In response, President Andres Manuel Lopez Obrador (AMLO)  and Latin American Leaders have adapted their policies to account for the United States’ absence. On the flip side, residents of these countries have also ventured to take back power into their own hands.

Mexico has a self-proclaimed leftist at the helm who has outwardly expressed his own disapproval of his perceived censorship of elected officials like Donald Trump, and pointedly delayed his congratulations of Biden’s victory for weeks. 

Then, in mid-January, AMLO’s government exonerated a Mexican general and former defense minister, Salvador Cienfuegos, who was previously arrested in the United States for collaborating with a drug cartel.

This is without mentioning the issue of immigration, which apart from border wall efforts, was largely untouched by Biden’s predecessor.  This distance also gave way to large-scale calls for social change in Latin America. 

Demonstrations broke out across South America in 2019, and well into 2020 until they were partly dissipated by the global pandemic. 

Across Chile, Colombia, and Ecuador, protestors took to the streets, at times with violence, to express anger at elites and economic inequities that keep them at the top. In Peru, residents protested a corrupt presidential election,and in Bolivia a U.S.-backed coup led to an uprising. 

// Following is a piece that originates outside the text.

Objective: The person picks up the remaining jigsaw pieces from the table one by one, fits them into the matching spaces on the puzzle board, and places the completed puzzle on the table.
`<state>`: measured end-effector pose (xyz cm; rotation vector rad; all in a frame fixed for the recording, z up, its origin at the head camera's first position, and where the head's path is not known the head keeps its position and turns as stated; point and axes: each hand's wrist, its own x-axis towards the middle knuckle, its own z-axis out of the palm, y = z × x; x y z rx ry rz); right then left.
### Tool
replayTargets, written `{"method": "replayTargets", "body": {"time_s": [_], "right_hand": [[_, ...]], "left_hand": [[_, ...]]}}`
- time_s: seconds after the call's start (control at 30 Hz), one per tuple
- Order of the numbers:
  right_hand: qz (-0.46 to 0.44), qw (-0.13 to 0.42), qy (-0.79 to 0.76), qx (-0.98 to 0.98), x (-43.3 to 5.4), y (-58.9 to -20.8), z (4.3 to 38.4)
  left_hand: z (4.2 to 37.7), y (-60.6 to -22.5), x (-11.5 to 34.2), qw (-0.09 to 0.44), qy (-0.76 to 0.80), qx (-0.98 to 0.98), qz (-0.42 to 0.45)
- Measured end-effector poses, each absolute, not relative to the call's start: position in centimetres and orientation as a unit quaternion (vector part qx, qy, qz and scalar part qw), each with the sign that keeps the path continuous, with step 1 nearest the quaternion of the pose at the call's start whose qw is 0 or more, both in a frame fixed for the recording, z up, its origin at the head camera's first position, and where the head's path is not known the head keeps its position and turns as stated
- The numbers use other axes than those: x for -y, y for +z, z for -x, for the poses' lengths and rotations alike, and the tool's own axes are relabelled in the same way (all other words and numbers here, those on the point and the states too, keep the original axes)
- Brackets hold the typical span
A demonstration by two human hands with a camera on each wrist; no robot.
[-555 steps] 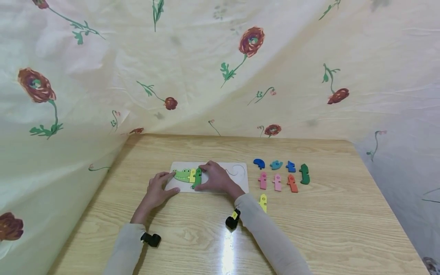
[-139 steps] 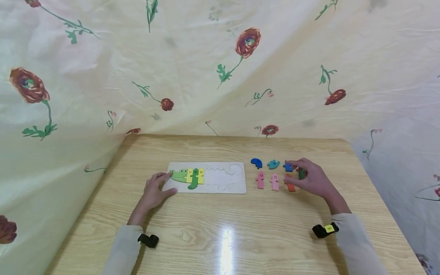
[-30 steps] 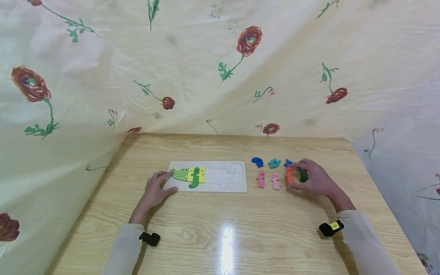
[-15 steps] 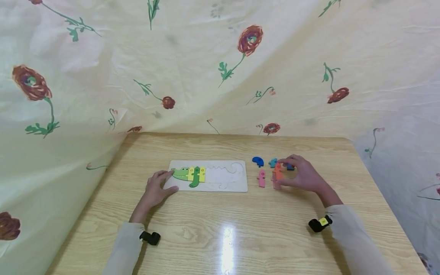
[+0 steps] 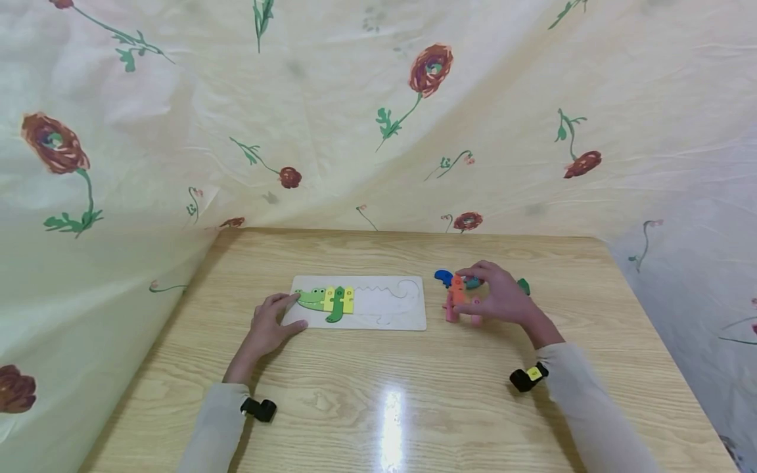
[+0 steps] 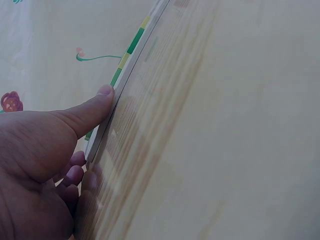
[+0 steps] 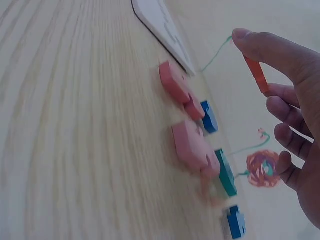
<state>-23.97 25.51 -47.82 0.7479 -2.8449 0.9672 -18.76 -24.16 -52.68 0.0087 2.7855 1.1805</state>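
Observation:
My right hand (image 5: 503, 299) pinches an orange puzzle piece (image 7: 257, 75) between thumb and fingers, raised above the table over the pink pieces. My left hand (image 5: 269, 328) holds the left end of a white puzzle board (image 5: 384, 318), its thumb at the near edge. On that board lie a green crocodile head (image 5: 310, 299), a yellow piece (image 5: 328, 300), a green leg piece (image 5: 335, 313) and another yellow piece (image 5: 349, 301), side by side. Drawn outlines of a back and curled tail mark the board's right part.
Right of the board are a dark pink piece (image 7: 175, 82), a light pink piece (image 7: 192, 145), a blue curved piece (image 5: 442, 277), a teal piece (image 7: 226, 172) and a smaller blue piece (image 7: 236, 222). A dark green piece (image 5: 524, 286) shows behind my right hand. Floral cloth hangs beyond the table.
A second yellow piece has joined the row since the oldest frame. My right hand has lifted the orange piece and carried it left toward the board. My left hand stays put.

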Motion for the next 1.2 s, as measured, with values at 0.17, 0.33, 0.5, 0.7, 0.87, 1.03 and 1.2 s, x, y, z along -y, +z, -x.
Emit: {"method": "replayTargets", "body": {"time_s": [0.17, 0.33, 0.5, 0.7, 0.87, 1.03, 1.2], "right_hand": [[-0.256, 0.035, 0.323, 0.911, -24.0, -47.7, 24.3], [-0.261, 0.034, 0.333, 0.906, -22.4, -47.5, 24.7], [-0.249, 0.020, 0.335, 0.909, -20.8, -47.6, 25.1], [-0.244, 0.010, 0.339, 0.909, -18.8, -47.7, 25.6], [-0.252, 0.006, 0.344, 0.905, -17.3, -47.8, 25.9], [-0.266, 0.008, 0.341, 0.902, -15.8, -48.0, 26.1], [-0.269, 0.001, 0.351, 0.897, -14.4, -48.4, 26.1]], "left_hand": [[18.7, -52.6, 24.1, 0.062, 0.393, -0.918, -0.002], [18.7, -52.6, 24.2, 0.061, 0.393, -0.917, -0.006], [18.7, -52.6, 24.2, 0.060, 0.389, -0.919, -0.005], [18.7, -52.6, 24.1, 0.058, 0.387, -0.920, -0.005], [18.7, -52.6, 24.1, 0.058, 0.389, -0.920, -0.003], [18.7, -52.6, 24.2, 0.059, 0.391, -0.919, -0.006], [18.6, -52.6, 24.3, 0.060, 0.387, -0.920, -0.005]]}}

There are two sides: that the United States’ distance over the last four years has resulted in the class uproars, and the other — that it is because of the distance that these nations are able to manifest themselves. 

But Biden wants back in. 

The former vice president is known for implementing U.S. policy in Guatemala, and Colombia, and maintaining ties with one of our closest neighbors, Mexico. 

In Guatemala, then-Vice President Biden pushed former president Molina to accept the U.N.-backed International commission against impunity (CICIG) to investigate corruption and allegations of bribery. In the end, Molina and his Attorney General were ousted and jailed. 

In the 90s Biden’s career as a senator saw him play a key part in the Plan Colombia, an anti-drug-trafficking, anti-violence financial and security package that, while it had strategic interest, has seen general praise.

There’s reason to believe that Biden at the helm will restore a sense of the U.S.’s prior foothold in Latin America, but this was before Jan. 6. Unfortunately for the president, this was out of his hands, and the fault of the nation’s broken system of justice.

It’s been widely said that Senate Minority leader Mitch McConnell demonstrated his true colors on Feb. 13, but in reality, it was the United States.